Девица убрала пелену.
– О! Я готов стать вашим другом, – сказал Сагремор.
– Осталось узнать, соизволю ли я стать вашей подругой. Знайте, – добавила она, глянув искоса на мессира Гавейна, – что недели еще не прошло, как некий доблестный рыцарь, ничуть вас не хуже, просил у меня любви и получил отказ.
– Вы, верно, сочтете меня сущим уродом, – сказал Сагремор, распуская завязки шлема.
– Снимайте, снимайте! Я рассмотрю хорошенько.
Он был прекрасен лицом и отменно сложен.
– На что это похоже, сударыня? – спросил мессир Гавейн.

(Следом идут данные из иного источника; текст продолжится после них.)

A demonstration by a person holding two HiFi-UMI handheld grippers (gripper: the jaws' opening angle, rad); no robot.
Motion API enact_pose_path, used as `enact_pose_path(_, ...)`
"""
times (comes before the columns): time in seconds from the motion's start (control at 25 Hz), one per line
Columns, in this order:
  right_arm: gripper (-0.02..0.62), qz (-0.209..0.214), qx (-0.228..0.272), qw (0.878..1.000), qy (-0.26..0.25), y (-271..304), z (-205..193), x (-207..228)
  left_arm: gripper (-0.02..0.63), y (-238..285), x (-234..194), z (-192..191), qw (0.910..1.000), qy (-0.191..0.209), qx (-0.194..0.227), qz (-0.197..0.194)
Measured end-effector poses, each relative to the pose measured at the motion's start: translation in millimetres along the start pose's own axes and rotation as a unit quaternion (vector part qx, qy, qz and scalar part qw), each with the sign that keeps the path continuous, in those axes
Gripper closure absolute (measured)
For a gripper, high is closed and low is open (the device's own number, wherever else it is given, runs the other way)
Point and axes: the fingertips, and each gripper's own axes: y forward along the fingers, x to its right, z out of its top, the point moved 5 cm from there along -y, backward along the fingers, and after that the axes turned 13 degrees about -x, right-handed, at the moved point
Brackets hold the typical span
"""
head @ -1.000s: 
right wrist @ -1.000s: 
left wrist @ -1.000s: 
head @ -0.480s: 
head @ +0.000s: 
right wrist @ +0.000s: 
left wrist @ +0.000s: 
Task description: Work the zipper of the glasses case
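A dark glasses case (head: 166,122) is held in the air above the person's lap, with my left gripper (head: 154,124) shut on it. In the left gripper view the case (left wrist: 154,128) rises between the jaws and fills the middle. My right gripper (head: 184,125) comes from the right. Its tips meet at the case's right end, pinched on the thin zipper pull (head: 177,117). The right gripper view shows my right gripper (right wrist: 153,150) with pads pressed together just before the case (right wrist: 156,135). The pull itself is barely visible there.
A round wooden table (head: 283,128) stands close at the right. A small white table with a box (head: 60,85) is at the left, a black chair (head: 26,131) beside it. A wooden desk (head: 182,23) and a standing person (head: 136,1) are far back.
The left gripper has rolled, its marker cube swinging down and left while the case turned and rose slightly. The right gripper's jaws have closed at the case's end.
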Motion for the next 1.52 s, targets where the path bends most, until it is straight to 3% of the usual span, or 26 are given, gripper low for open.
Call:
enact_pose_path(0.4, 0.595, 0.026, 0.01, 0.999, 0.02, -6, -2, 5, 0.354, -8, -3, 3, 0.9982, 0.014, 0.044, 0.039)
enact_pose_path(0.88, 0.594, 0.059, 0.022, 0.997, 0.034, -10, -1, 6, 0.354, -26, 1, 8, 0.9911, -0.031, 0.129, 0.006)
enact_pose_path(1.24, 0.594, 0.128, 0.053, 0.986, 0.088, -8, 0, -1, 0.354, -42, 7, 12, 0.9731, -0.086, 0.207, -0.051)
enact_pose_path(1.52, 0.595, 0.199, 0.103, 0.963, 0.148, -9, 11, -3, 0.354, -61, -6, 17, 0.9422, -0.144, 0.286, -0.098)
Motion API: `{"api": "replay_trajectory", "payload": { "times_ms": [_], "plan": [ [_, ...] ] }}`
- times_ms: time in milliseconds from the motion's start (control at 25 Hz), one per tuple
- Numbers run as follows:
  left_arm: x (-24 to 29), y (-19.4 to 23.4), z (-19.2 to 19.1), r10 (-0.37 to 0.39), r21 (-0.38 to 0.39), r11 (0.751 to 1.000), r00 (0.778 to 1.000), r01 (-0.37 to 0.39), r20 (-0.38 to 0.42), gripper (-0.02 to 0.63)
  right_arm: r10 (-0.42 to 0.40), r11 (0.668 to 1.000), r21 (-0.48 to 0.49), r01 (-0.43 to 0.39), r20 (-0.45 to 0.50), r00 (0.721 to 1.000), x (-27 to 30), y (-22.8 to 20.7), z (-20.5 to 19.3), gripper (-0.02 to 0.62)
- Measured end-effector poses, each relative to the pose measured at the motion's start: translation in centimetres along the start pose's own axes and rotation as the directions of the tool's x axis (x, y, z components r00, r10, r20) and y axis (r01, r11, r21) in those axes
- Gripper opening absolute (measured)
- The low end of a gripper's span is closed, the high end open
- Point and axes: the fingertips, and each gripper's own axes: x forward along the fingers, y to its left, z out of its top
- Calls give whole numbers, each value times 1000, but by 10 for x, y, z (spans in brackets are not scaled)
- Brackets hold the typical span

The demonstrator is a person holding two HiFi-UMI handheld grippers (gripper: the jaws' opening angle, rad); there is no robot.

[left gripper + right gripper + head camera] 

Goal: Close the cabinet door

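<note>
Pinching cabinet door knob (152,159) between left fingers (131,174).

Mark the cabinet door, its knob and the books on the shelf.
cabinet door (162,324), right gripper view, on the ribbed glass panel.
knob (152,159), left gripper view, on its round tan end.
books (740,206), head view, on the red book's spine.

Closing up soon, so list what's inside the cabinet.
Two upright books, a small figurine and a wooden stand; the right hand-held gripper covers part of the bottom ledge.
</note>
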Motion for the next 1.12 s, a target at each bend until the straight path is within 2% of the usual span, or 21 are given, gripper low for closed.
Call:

– На то, что я сдержу данное слово.
И тотчас Сагремор обвил ее руками и принялся пылко целовать, а девица отвечала лаской на ласку.
– Головой клянусь, – сказал мессир Гавейн, – вы неплохо распорядились своим сердцем, сударыня: знайте, что ваш возлюбленный – Сагремор Шалый, один из самых славных рыцарей Круглого Стола.
Девица не помнила себя от радости; они стояли, не сводя друг с друга глаз, и чем долее они глядели, тем более оба проникались любовью. Наконец, они сели верхом и ехали до первого часа ночи.
LI
Сагремор имел престранные свойства души и тела. Когда он бывал разгорячен, он мог противостоять хоть целому войску; но стоило часу битвы миновать, он становился тревожен и боязлив; его одолевала головная боль, он мучился голодом и, если не находил ничего съестного, он просто умирал на глазах. Этот разлад, это смятение телесных соков[152]
утвердили за ним прозвание– Ах! – сказал внезапно Сагремор, – я чувствую, что умираю. Дайте мне поесть или приведите священника.
– Его найти нелегко, – ответил мессир Гавейн, – и голод ваш утолить не легче.
– Не волнуйтесь, – промолвила девица, – скоро мы уже приедем.